Biomarker profiles can be determined at the level of metabolites including lipids, i.e. by applying powerful state-of-the-art and standardized metabolomics and lipidomics which require only a few microliters of plasma (<5 µl) or at the proteome or transcriptome level technologies [23, 37, 38, 44, 54, 72]. For example, the use of peripheral blood mononuclear cells (PBMC) for genome-wide gene expression analysis to identify biomarkers in human intervention studies is currently being explored and new omics-based biomarker sets appear to provide more sensitive diagnostic tools for describing the nutritional phenotype [9, 20, 21, 62]. This will enable us to discriminate between healthy and unhealthy phenotypes more effectively than classical approaches [1, 45]. Further development of these novel tools and refinement of the omics tools for the nutrigenomics research field will provide us with the opportunity to describe the more subtle effects of the nutritional phenotype more accurately and comprehensively along the line of recent biomarker profiling concepts [8, 35, 54].

Perturbation of homeostasis

Maintaining homeostasis in a timely manner is essential for optimal health. Early signs of homeostatic disturbance as observed in onset of disease may be detected using the biomarker profile approach described above, but in describing nutritional effects on a healthy phenotype, the very fact that we try to describe homeostasis limits the power of this approach. To overcome these limits, challenge tests are introduced in nutrition and health research [22]. These include variations of oral glucose and lipid tolerance tests [68] organ function tests or exercise challenge [25]. Two important aspects addressed by challenge tests are:

  • Nutrition-related disorders often arise from repeated dietary challenges. For example, insulin resistance arises from repeated metabolic challenges with oxidative stress [14]. Understanding the molecular physiology of dietary challenges, specifically compensatory, regulatory and damage-control mechanisms, in terms of oxidative and inflammatory responses, might lead to personalized enhancement or adaptation of nutritional patterns.
  • Challenging a system reveals weaknesses in metabolic flexibility and robustness. Glucose tolerance tests, or other functional tests, may provide more information on metabolic status than static measurements (e.g. fasting glucose).

Multiple regulatory systems are challenged simultaneously during dietary exposures, and do not react independently. Thus, an integrated approach in quantification of both the challenge and the response are needed. Omics technologies aid acquisition and processing of such data.

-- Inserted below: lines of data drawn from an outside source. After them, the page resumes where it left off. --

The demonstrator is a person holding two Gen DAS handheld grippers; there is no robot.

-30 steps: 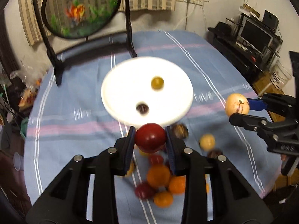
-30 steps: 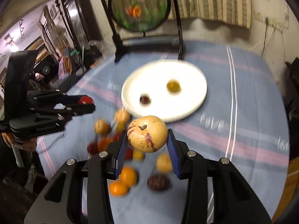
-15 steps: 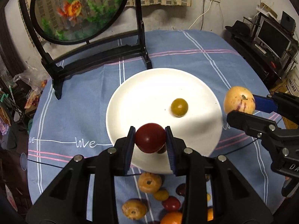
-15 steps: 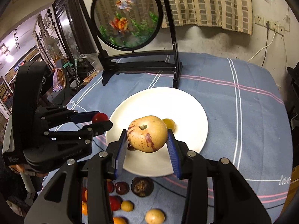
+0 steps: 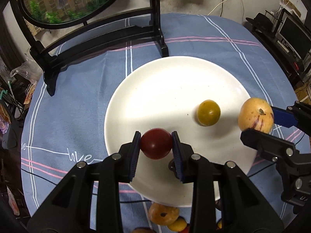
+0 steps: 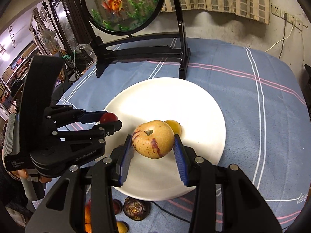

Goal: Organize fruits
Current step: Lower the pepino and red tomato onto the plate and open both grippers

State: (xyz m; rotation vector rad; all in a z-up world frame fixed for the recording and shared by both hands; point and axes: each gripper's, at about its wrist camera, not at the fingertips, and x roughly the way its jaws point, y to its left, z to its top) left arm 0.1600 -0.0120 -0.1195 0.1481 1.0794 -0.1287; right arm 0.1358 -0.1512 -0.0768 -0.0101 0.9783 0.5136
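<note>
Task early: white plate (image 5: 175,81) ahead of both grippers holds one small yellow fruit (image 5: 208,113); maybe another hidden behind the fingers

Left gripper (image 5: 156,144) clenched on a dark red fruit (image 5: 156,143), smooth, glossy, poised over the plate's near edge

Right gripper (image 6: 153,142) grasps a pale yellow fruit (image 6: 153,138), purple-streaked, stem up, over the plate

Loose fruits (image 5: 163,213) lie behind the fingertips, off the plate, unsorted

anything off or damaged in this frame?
Nothing spilled or askew. Only oddity: the dark wrinkled fruit on the cloth below the plate looks shrivelled. Purple streaks on the yellow fruit look like natural marking.
</note>
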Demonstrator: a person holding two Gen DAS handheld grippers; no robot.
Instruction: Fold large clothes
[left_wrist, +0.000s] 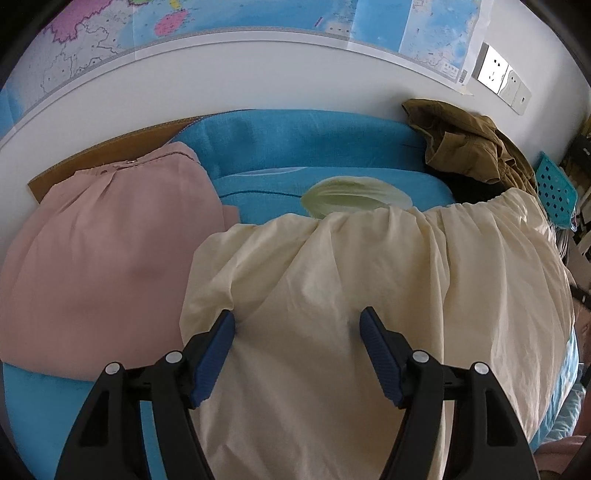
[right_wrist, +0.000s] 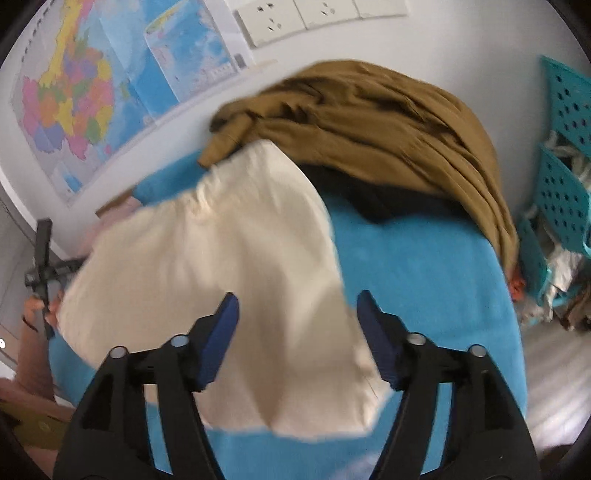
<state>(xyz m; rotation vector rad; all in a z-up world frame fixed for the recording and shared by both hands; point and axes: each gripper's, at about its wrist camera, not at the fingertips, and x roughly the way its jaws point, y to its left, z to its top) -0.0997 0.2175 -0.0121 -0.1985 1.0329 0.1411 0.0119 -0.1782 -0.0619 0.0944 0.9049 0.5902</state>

Combining omics-based biomarkers with homeostatic challenges may offer a second generation of omics-derived early biomarkers of disease. Regardless, the multiple measurements will provide detailed descriptions of the challenge responses, enabling different aspects to be explored. For example, pro- and anti-inflammatory response to a metabolic challenge can be quantified based on the level of classical measures such as C-reactive protein and interleukins but also the time course of some 100 plasma proteins, which can be quantified using multiplex approaches, targeted metabolomics [70] or transcriptomics like analysis of the complete leukocyte inflammation interactome [12]. This will require dealing with small signals (i.e. healthy response), intermediate signals (i.e. pre-disease/sub-clinical conditions) and strong signals (i.e. disease at different stages). Complex biomarkers that take advantage of area-under-the-curve measurements of organ responses to specific challenges may provide tools for more sensitive diagnostic nutritional phenotyping required for disease prevention and dietary and lifestyle intervention.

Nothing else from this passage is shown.